Dealing with CRPS unnerving for Shawano woman

Steinbach trying to educate community, medical officials about rare and painful condition
By: 
Lee Pulaski
City Editor

A simple bicycle ride in 2020 triggered the start of a lifetime of pain for Shawano resident Sarah Steinbach, who has since learned that she has complex regional pain syndrome (CRPS).

However, instead of letting the pain overtake her, Steinbach is turning that pain into awareness about an issue that few people are aware of. To that end, she held her first CRPS awareness walk June 26 at Heritage Park, spreading the word at the Shawano Farmers Market and other downtown areas about a rare condition that affects fewer than 200,000 people in the United States per year.

CRPS is when someone has chronic arm or leg pain developing after an injury, surgery, stroke or heart attack. What makes the pain CRPS is when it feels greater than someone would expect from the injury that caused it. It can last for years, and for many, it can last a lifetime.

For Steinbach, the CRPS started on that ride July 7, 2020, with her son, Isaac, and her golden retriever, Bennet. The trio stopped for a drink of cold water when a blue butterfly fluttered in front of them, and Bennet wanted to chase the butterfly, jerking the leash enough to cause Steinbach to fall off her bike. She immediately felt an intense burning pain in her elbow, and she knew she needed to get medical care for it, a challenge at the time due to the coronavirus pandemic causing restrictions at health care facilities.

“It took about four months. I’d seen three different specialists and all they found at first was a bone bruise, marrow deep,” Steinbach said. “I had no idea that was even a thing, but I kept saying that it hurts too much for it to be just a bone bruise.”

The doctors recommended giving it six more weeks, but in the meantime, Steinbach went to another pain specialist, who immediately saw that she had CRPS and prescribed her oral nerve medication. The specialist had her come into his office in December 2020 for a trial spinal cord stimulator, which was expected to relieve the debilitating pain she had experienced for months, although there’s nothing that can cure it.

“I got a lot of relief,” Steinbach said, noting that she had her permanent spinal cord stimulator implanted in January of this year. “The purpose of the spinal cord stimulator is to change the brain waves that my body is sending the pain signals. It’s actually a symphanic nervous system disease and autoimmune, so my body is attacking itself, and it causes the pain.”

CRPS is sometimes referred to as the “suicide disease,” according to Steinbach, because one out of two people with the condition opts to take their own life because the pain is so great.

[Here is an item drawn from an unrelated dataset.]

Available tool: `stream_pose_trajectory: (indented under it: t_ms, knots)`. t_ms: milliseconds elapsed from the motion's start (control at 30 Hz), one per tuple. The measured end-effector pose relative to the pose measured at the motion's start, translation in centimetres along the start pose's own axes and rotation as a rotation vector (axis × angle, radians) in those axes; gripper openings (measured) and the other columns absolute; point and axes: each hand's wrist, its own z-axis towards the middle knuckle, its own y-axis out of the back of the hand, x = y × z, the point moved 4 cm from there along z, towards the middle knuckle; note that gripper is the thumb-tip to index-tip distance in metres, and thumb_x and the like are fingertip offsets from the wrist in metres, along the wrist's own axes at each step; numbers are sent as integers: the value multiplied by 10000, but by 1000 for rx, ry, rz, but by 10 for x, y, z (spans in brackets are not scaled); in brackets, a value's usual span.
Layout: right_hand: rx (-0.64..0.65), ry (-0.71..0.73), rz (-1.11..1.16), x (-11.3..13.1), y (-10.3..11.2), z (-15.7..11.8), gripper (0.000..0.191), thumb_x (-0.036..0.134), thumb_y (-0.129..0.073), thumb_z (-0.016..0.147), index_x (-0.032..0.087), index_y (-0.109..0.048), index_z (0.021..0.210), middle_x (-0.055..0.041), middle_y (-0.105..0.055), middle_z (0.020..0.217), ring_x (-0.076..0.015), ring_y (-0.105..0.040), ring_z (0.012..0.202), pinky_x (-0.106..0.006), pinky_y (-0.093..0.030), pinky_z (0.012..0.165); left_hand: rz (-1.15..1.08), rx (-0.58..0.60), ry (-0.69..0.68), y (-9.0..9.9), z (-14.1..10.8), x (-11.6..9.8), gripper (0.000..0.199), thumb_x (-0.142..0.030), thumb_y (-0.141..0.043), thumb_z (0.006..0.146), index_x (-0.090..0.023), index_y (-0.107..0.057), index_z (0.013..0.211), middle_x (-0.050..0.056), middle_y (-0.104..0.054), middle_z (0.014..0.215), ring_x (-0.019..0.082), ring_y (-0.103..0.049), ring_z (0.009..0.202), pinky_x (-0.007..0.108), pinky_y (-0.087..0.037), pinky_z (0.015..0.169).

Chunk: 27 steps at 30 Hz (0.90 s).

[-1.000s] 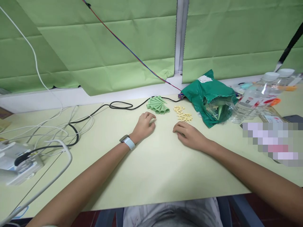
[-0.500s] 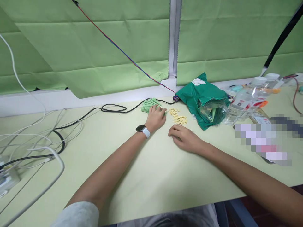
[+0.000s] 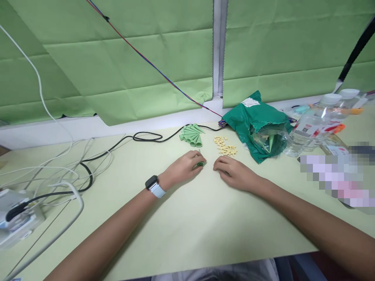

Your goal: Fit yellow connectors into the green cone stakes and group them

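Back from the pile of green paper cones (image 3: 191, 134), my left hand (image 3: 182, 169) has fingers pinching a small green cone (image 3: 200, 164) over the counter (image 3: 187, 234); my right hand (image 3: 236, 175) lies curled, empty, near yellow paper bits (image 3: 225, 146). A loose pinch could drop the cone; a careless nudge could scatter the bits.

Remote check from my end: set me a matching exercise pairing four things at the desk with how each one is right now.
Things:
1. Left hand
2. Right hand
3. Green paper cones
4. Small yellow pieces

States:
A. Loose heap beside the green plastic bag
B. Cupped over a small green piece
C. Resting on the desk, nothing visible in it
D. Fanned cluster, left of the heap

Pairs: 1-B, 2-C, 3-D, 4-A
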Motion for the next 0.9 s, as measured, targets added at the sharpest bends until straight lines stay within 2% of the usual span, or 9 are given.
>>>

“CRPS is the most painful condition known to humans, and it actually spreads through your nervous system,” Steinbach said, noting that medical experts show CRPS creates higher pain than childbirth or amputation. “It started in my elbow and went to my wrist, my hand, went up to my shoulder and mid-shoulder. In mid-March, I had a test confirming it has spread to my leg.”

With the CRPS, Steinbach has lost a lot of the function in her arm and is uncertain how she will be able to work again, noting she did office work before her injury with a lot of typing, and doing the repetitive motion now would just increase her pain.

When asked what has allowed her to endure, Steinbach said having a support system made all the difference. Her family has been supportive, and Steinbach also found a CRPS support group that covers much of northeast Wisconsin. Not even the emotional support can cripple the physical pain, though, she said.

“There are nights when you wish to the stars that the pain would subside a little,” Steinbach said. “Then the break of dawn comes. We warriors get excited about morning because we’ve made it through another day.”

The walk continued in spite of the rainy weather. For some people suffering with CRPS, a simple touch can cause pain, even from a drop of moisture.

Steinbach and her support group are trying to communicate with doctors and nurses about CRPS. It is so uncommon that many medical professionals are not aware of its existence and, therefore, unable to diagnose it when a patient comes in with symptoms.

“You just can’t believe that medical professionals would just dismiss your symptoms and how we feel and how it affects us,” Steinbach said. “Every day is different. You don’t know if you’re going to be able to get out of bed, if you’re going to be stiff, if you’re going to work, how much pain you have.”

The money raised from the weekend’s awareness walk will go into a fund to help others dealing with CRPS. Steinbach said she knows one person with CRPS who is living off of Social Security and cannot afford a cane.

“I am so thankful to be in a community that loves me,” Steinbach said. “I have been here, and my family has been here, for a long time, so I know that I will get through this disease OK.”